Cloth Edition, $37.00s
Cloth ISBN: 1-57233-653-6
Status: In Print
Publication Date: 6/10/2009
Description“This book will serve as a valuable resource for other scholars in their attempts to better understand how Latino newcomers are transforming their new homes in this country.” —Melvin Delgado, author of Social Work with Latinos: A Cultural Assets Paradigm
The Dalton-Whitﬁeld County area of Georgia has one of the highest concentrations of Latino residents in the southeastern United States. In 2006, a Washington Post article referred to the carpet-manufacturing city of Dalton as a “U.S. border town,” even though the community lies more than twelve hundred miles from Mexico. Voices from the Nueva Frontera explores this phenomenon, providing an in-depth picture of Latino immigration and dispersal in rural America along with a framework for understanding the economic integration of the South with Latin America.
Voices from the Nueva Frontera sheds new light on the often invisible changes that have transformed this north Georgia town over the last thirty years. The book's contributors explore the changes to labor markets and educational, religious, and social organizations and show that Dalton provides a largely successful example of a community that has provided a home to a newly arriving immigrant work force. While debates about immigration have raged in the public spotlight in recent years, some of the most important voices-those of the immigrants themselves-have been nearly unheard. In this pathbreaking book, therefore, each chapter opens with an interview of a worker, student, teacher, or other professional involved in the immigrant experience. These narratives add human faces to the realities of dramatic change occurring in rural industrial towns.
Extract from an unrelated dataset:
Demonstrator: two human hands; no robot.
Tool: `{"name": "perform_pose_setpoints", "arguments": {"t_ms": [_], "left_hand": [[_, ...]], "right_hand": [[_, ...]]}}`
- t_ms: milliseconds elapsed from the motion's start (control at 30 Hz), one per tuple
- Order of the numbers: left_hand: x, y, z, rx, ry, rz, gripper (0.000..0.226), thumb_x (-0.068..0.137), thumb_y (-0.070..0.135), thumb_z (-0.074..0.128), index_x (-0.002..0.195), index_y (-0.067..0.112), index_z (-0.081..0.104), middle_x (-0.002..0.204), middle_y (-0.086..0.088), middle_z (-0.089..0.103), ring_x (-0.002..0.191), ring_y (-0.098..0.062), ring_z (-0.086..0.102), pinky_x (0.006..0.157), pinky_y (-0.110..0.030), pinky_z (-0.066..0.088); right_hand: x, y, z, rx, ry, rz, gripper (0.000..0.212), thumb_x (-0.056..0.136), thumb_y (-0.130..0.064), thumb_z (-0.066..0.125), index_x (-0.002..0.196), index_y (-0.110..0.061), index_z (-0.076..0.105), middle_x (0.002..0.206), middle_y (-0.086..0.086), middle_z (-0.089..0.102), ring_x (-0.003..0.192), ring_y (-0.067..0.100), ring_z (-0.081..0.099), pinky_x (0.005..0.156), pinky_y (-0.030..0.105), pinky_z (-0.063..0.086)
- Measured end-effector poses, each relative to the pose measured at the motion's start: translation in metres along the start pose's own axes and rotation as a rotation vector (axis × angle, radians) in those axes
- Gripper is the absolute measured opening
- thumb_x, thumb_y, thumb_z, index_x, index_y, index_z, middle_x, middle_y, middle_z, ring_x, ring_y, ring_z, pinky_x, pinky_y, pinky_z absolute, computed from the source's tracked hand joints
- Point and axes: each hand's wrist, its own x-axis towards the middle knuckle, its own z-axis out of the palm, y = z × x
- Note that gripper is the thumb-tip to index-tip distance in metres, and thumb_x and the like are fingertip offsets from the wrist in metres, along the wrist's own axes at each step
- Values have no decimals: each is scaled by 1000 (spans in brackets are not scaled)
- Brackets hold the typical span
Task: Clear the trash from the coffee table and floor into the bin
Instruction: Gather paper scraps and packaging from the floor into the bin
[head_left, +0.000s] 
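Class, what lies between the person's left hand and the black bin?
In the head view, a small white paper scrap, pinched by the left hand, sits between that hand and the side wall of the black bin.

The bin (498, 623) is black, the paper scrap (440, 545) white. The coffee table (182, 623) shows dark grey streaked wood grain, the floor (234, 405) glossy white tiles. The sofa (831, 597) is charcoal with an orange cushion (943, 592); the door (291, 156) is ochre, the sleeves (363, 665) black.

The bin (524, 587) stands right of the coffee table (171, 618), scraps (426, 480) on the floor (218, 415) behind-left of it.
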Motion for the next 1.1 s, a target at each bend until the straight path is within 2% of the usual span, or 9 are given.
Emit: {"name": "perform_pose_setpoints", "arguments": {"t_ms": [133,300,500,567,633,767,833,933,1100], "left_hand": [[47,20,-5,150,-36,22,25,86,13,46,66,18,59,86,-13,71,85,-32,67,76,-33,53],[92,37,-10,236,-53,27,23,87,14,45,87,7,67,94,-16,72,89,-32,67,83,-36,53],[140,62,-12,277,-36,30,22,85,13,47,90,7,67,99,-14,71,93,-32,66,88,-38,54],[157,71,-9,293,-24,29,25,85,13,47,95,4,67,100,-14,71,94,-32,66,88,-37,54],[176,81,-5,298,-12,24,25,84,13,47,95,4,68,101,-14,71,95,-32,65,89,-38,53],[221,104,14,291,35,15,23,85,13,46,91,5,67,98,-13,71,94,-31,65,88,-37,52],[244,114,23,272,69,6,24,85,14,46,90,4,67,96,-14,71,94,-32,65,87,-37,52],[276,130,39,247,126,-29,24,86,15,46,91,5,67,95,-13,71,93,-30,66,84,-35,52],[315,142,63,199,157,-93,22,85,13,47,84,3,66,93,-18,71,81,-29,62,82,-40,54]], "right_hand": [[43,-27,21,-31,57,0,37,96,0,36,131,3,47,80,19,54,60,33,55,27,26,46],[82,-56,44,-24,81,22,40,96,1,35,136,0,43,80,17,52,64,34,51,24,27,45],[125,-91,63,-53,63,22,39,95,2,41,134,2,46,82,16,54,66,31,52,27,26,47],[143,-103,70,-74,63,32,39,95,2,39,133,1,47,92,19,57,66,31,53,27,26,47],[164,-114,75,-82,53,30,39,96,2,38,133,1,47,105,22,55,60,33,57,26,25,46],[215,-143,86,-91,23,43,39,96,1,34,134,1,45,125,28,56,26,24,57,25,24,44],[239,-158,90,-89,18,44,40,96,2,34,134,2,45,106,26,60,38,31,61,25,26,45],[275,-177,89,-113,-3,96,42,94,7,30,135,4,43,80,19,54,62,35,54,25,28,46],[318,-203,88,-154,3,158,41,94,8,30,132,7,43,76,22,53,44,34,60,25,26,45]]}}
Sure to spark lively discussion in the classroom and beyond, Voices from the Nueva Frontera gives readers a look at individual human stories and provides much-needed documentation for what might be the most important social change in recent southern history.
Donald E. Davis, Thomas M. Deaton, and David Boyle are on the faculty at Dalton State College. Jo-Anne Schick is the former director of the Georgia Project.